Copy task. Retype the whole listing exactly, omitting any picture in it.

- _DATA BLOCK_

^^^^^^^^^^^^^^^^

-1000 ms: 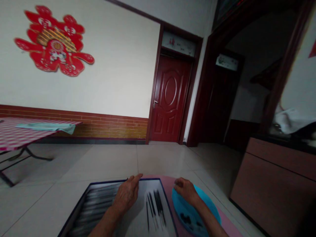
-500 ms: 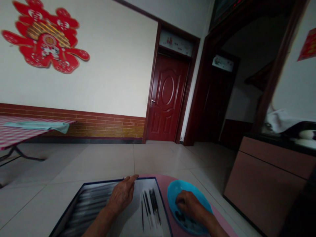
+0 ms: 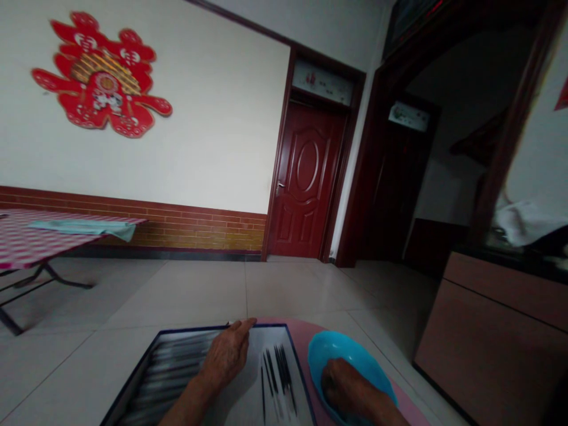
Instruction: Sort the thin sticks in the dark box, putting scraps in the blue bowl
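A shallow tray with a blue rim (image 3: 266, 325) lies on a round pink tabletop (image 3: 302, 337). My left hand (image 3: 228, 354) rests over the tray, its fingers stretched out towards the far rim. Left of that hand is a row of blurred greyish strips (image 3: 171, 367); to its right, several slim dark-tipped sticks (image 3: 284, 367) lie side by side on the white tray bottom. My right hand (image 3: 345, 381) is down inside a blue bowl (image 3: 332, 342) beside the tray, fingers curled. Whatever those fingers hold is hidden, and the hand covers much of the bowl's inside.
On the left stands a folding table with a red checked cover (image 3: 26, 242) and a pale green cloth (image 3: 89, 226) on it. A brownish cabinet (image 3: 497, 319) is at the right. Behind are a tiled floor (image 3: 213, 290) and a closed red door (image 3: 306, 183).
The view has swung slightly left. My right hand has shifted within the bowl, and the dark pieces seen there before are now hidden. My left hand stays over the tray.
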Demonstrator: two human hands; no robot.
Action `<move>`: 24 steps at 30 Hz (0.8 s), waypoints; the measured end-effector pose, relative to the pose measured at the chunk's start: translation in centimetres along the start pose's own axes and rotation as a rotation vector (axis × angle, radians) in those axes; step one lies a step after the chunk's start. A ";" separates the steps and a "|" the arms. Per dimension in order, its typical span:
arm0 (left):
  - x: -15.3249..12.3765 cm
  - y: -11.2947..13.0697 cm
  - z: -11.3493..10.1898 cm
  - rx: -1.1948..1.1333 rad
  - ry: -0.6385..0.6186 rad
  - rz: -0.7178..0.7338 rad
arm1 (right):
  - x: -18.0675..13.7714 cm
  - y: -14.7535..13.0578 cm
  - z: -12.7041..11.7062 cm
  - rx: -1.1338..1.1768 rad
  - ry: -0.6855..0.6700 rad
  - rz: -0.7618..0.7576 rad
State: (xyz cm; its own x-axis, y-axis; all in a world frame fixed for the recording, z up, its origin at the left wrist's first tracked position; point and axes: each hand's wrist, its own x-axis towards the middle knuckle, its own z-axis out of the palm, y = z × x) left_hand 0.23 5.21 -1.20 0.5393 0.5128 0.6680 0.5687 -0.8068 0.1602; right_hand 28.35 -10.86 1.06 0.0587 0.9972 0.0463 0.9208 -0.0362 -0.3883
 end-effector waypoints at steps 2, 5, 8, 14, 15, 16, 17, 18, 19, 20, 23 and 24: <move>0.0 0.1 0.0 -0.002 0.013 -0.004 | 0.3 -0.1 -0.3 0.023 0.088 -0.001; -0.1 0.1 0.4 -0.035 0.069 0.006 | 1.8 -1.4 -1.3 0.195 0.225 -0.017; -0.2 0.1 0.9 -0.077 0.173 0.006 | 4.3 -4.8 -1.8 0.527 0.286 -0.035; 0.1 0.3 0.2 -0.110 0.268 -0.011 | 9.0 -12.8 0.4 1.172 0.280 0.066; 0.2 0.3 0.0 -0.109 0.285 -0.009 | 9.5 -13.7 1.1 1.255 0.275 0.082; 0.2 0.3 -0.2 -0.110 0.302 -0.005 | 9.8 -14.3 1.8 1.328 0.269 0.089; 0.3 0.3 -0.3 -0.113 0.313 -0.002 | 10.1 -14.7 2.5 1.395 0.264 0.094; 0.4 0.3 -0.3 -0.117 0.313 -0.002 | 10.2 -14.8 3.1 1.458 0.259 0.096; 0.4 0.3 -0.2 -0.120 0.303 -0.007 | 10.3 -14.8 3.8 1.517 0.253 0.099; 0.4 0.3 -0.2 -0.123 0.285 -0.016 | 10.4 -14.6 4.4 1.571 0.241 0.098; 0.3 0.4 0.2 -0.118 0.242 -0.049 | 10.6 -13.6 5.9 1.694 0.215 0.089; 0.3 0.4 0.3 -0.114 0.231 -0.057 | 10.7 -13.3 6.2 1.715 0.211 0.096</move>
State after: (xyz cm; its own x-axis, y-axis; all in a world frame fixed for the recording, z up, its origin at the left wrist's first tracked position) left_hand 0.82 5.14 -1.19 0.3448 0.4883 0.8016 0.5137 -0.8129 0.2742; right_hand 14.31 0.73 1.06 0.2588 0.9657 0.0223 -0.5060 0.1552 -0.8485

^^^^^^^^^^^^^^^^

- _COMPLETED TASK_
-1000 ms: 
-500 ms: 
+0 ms: 
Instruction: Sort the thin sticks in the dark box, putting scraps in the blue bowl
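A shallow tray with a blue rim (image 3: 266, 325) lies on a round pink tabletop (image 3: 302, 337). My left hand (image 3: 228, 354) rests over the tray, its fingers stretched out towards the far rim. Left of that hand is a row of blurred greyish strips (image 3: 171, 367); to its right, several slim dark-tipped sticks (image 3: 284, 367) lie side by side on the white tray bottom. My right hand (image 3: 345, 381) is down inside a blue bowl (image 3: 332, 342) beside the tray, fingers curled. Whatever those fingers hold is hidden, and the hand covers much of the bowl's inside.
On the left stands a folding table with a red checked cover (image 3: 26, 242) and a pale green cloth (image 3: 89, 226) on it. A brownish cabinet (image 3: 497, 319) is at the right. Behind are a tiled floor (image 3: 213, 290) and a closed red door (image 3: 306, 183).
The view has swung slightly left. My right hand has shifted within the bowl, and the dark pieces seen there before are now hidden. My left hand stays over the tray.
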Demonstrator: two human hands; no robot.
Action `<move>`: 24 steps at 30 Hz (0.8 s), waypoints; the measured end-effector pose, relative to the pose measured at the chunk's start: translation in centimetres along the start pose's own axes and rotation as a rotation vector (axis × angle, radians) in those axes; step one lies a step after the chunk's start. A ";" separates the steps and a "|" the arms. Per dimension in order, its typical span:
arm0 (left):
  - x: -15.3249..12.3765 cm
  - y: -11.2947..13.0697 cm
  - z: -11.3493..10.1898 cm
  - rx: -1.1948..1.1333 rad
  - ry: -0.6385..0.6186 rad
  - rz: -0.7178..0.7338 rad
arm1 (right):
  - x: -18.0675..13.7714 cm
  - y: -14.7535..13.0578 cm
  - z: -12.7041..11.7062 cm
  - rx: -1.1338..1.1768 rad
  - ry: -0.6855..0.6700 rad
  - rz: -0.7618..0.7576 rad
State: (xyz cm; its own x-axis, y-axis; all in a world frame fixed for the recording, z up, its origin at the left wrist's first tracked position; point and axes: each hand's wrist, its own x-axis towards the middle knuckle, its own z-axis out of the palm, y = z × x) left_hand 0.23 5.21 -1.20 0.5393 0.5128 0.6680 0.5687 -0.8068 0.1602; right_hand 28.35 -10.86 1.06 0.0587 0.9972 0.0463 0.9208 -0.0362 -0.3883
 end-effector waypoints at steps 2, 5, 8, 14, 15, 16, 17, 18, 19, 20, 23 and 24: <move>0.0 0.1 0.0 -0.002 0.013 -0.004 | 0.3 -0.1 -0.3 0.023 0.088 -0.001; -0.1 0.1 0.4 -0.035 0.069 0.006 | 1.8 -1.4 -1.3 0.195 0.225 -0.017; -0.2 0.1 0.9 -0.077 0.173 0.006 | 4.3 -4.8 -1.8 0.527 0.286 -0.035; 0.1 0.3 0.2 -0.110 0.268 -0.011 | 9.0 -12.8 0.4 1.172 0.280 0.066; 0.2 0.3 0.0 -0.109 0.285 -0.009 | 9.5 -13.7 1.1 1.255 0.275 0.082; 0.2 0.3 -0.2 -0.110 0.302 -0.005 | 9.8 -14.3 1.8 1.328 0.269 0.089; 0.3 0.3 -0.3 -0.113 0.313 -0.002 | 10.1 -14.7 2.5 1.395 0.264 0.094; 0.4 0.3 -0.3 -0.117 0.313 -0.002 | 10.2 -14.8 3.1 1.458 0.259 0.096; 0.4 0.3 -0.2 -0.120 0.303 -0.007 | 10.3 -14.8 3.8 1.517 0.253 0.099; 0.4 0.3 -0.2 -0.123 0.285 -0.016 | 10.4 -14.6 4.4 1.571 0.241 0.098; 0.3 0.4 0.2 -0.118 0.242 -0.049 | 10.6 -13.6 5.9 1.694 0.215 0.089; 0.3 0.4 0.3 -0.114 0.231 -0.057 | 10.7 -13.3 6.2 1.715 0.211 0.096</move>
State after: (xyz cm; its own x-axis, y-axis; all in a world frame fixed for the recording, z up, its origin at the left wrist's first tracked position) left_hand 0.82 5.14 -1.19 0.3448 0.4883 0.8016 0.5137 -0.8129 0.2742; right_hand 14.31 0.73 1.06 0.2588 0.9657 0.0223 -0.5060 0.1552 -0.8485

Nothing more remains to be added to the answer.